--no-strict-offset-reset doesn't always work

getsentry / arroyo

A library to build streaming applications that consume from and produce to Kafka.

https://getsentry.github.io/arroyo/

Apache License 2.0

45 stars 7 forks source link

--no-strict-offset-reset doesn't always work #389

Open mwarkentin opened 2 hours ago

mwarkentin commented 2 hours ago

Steps to Reproduce

Not sure, just adding a placeholder for further information.

Expected Result

--no-strict-offset-reset would work, and enable consumers to reset their own offsets when out of retention.

it might be the combination of earliest and no-strict-offset-reset, latest would've probably worked

Actual Result

Not sure?

untitaker commented 2 hours ago

I think the combination of --auto-offset-reset=earliest and --no-strict-offset-reset sometimes ends in situations where arroyo resets to an offset that already expired, therefore failing to reset the offset

%4|1729638367.626|OFFSET|rdkafka#consumer-2| [thrd:main]: snuba-spans [62]: offset reset (at offset 70037080713 (leader epoch 4), broker 0) to offset BEGINNING (leader epoch -1): fetch failed due to requested offset not available on the broker: Broker: Offset out of range

mwarkentin commented 2 hours ago

@untitaker was that a one time thing? Or does the consumer continually attempt to reset to offsets that are already out of bounds?

Eg. is this an issue only on very high throughput topics, or ones where the consumer takes a while to commit the first batch?

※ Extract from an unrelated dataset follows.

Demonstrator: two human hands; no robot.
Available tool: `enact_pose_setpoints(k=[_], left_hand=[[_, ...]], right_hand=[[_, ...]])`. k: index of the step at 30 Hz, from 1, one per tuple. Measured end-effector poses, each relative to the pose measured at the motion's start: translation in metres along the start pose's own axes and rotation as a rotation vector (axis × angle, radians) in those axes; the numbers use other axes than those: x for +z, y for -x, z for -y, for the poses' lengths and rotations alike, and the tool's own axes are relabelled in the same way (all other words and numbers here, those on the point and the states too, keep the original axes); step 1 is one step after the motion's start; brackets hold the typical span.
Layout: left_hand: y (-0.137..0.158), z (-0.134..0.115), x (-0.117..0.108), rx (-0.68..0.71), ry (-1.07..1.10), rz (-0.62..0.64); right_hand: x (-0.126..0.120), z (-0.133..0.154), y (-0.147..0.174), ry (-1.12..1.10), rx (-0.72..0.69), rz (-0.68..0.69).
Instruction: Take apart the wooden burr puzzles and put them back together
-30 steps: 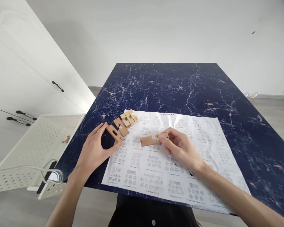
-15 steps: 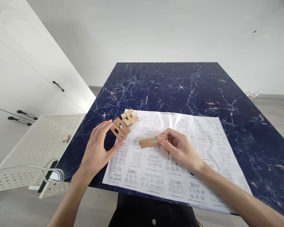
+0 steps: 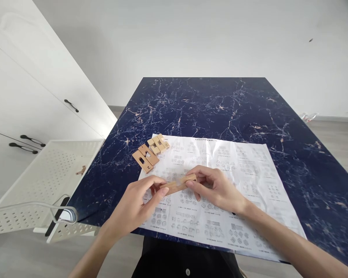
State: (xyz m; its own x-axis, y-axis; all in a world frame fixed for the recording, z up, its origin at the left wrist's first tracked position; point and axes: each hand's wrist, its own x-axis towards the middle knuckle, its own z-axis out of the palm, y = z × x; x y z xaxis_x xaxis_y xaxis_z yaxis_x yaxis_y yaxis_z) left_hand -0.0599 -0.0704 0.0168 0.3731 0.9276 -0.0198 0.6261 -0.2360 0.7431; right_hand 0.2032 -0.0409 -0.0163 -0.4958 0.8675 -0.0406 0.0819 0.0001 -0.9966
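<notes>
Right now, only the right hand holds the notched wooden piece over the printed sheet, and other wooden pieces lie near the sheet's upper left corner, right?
Not quite: the head view shows the left hand holding the notched wooden piece too, at the end opposite the right hand. It is over the printed sheet, and other wooden pieces lie near that corner.

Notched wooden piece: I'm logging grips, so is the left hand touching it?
Touching. The head view shows the left hand pinching the left end of the notched wooden piece, with no gap between them.
</notes>
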Motion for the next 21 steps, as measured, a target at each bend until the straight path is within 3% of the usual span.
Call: enact_pose_setpoints(k=[5, 8, 15, 21], left_hand=[[0.007, 0.014, -0.014, -0.182, 0.164, -0.049], [0.009, 0.023, -0.026, -0.234, 0.205, -0.149], [0.005, 0.043, -0.05, -0.292, -0.075, -0.305], [-0.004, 0.055, -0.064, -0.436, -0.266, -0.203]], right_hand=[[0.003, -0.002, 0.001, -0.005, 0.026, 0.006], [0.003, -0.002, 0.002, 0.008, 0.037, 0.001], [0.004, 0.0, 0.002, 0.038, 0.053, -0.001], [0.003, -0.001, 0.002, 0.056, 0.062, -0.007]])
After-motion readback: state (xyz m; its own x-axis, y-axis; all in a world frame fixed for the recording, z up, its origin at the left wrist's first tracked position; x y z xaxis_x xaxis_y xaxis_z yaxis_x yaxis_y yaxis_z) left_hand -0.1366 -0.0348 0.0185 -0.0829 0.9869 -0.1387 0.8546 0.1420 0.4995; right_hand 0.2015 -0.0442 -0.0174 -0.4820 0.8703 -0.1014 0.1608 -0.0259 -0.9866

untitaker commented 2 hours ago

I think it's a race condition in arroyo that allows this to happen. I think we should probably support constructs like --auto-offset-reset=earliest+1h to self-serve what we already end up doing manually

mwarkentin commented 1 hour ago

We should also reconsider (per our discussions) if --no-strict-offset-reset even needs to be a thing anymore now that we primarily use --auto-offset-reset=earliest for all of our consumers.